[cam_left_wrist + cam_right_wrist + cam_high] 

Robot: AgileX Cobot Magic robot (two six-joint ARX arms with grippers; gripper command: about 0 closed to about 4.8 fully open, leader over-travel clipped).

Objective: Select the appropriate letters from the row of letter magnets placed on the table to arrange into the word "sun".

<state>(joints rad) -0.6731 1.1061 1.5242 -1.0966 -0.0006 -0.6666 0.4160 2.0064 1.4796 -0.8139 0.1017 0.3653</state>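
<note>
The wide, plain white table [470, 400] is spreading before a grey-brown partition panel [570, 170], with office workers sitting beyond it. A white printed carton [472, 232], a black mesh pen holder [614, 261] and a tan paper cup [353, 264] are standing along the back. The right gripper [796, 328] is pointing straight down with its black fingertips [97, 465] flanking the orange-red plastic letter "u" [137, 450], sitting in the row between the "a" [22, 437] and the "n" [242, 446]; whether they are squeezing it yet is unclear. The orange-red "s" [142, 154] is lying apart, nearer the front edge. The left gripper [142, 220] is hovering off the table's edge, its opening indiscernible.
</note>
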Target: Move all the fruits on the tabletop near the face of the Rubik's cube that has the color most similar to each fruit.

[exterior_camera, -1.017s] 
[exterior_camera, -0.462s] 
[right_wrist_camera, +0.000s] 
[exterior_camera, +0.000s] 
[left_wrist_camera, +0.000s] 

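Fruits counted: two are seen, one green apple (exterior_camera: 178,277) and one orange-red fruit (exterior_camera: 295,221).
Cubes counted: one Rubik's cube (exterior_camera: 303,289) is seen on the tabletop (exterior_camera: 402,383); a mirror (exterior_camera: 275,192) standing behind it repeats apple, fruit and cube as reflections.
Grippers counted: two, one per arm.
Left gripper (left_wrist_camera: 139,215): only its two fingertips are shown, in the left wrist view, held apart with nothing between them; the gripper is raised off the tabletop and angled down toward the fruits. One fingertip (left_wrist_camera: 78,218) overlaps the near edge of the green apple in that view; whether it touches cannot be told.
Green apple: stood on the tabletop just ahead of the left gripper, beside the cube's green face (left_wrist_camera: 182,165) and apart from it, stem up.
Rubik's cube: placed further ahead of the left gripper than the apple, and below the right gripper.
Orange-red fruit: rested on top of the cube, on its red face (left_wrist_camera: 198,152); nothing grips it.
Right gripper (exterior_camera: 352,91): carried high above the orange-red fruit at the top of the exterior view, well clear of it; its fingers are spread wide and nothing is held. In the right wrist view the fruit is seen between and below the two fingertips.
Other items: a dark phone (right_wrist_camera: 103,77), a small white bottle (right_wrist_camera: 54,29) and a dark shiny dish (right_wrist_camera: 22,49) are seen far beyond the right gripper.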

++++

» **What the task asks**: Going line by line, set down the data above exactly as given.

» **Answer**:
[cam_left_wrist + cam_right_wrist + cam_high] 

Robot: AgileX Cobot Magic robot (two six-joint ARX arms with grippers; gripper command: about 0 closed to about 4.8 fully open, leader over-travel clipped).

Objective: Select the appropriate letters from the row of letter magnets placed on the table to arrange into the word "sun".

<state>(joints rad) -0.6731 1.1061 1.5242 -1.0966 -0.0006 -0.6666 0.4160 2.0064 1.4796 -0.8139 0.1017 0.3653</state>
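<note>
The wide, plain white table [470, 400] is spreading before a grey-brown partition panel [570, 170], with office workers sitting beyond it. A white printed carton [472, 232], a black mesh pen holder [614, 261] and a tan paper cup [353, 264] are standing along the back. The right gripper [796, 328] is pointing straight down with its black fingertips [97, 465] flanking the orange-red plastic letter "u" [137, 450], sitting in the row between the "a" [22, 437] and the "n" [242, 446]; whether they are squeezing it yet is unclear. The orange-red "s" [142, 154] is lying apart, nearer the front edge. The left gripper [142, 220] is hovering off the table's edge, its opening indiscernible.
</note>
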Target: Move all the fruits on the tabletop near the face of the Rubik's cube that has the color most similar to each fruit.

[exterior_camera, -1.017s] 
[exterior_camera, -0.462s] 
[right_wrist_camera, +0.000s] 
[exterior_camera, +0.000s] 
[left_wrist_camera, +0.000s] 

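Fruits counted: two are seen, one green apple (exterior_camera: 178,277) and one orange-red fruit (exterior_camera: 295,221).
Cubes counted: one Rubik's cube (exterior_camera: 303,289) is seen on the tabletop (exterior_camera: 402,383); a mirror (exterior_camera: 275,192) standing behind it repeats apple, fruit and cube as reflections.
Grippers counted: two, one per arm.
Left gripper (left_wrist_camera: 139,215): only its two fingertips are shown, in the left wrist view, held apart with nothing between them; the gripper is raised off the tabletop and angled down toward the fruits. One fingertip (left_wrist_camera: 78,218) overlaps the near edge of the green apple in that view; whether it touches cannot be told.
Green apple: stood on the tabletop just ahead of the left gripper, beside the cube's green face (left_wrist_camera: 182,165) and apart from it, stem up.
Rubik's cube: placed further ahead of the left gripper than the apple, and below the right gripper.
Orange-red fruit: rested on top of the cube, on its red face (left_wrist_camera: 198,152); nothing grips it.
Right gripper (exterior_camera: 352,91): carried high above the orange-red fruit at the top of the exterior view, well clear of it; its fingers are spread wide and nothing is held. In the right wrist view the fruit is seen between and below the two fingertips.
Other items: a dark phone (right_wrist_camera: 103,77), a small white bottle (right_wrist_camera: 54,29) and a dark shiny dish (right_wrist_camera: 22,49) are seen far beyond the right gripper.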

This completes the output.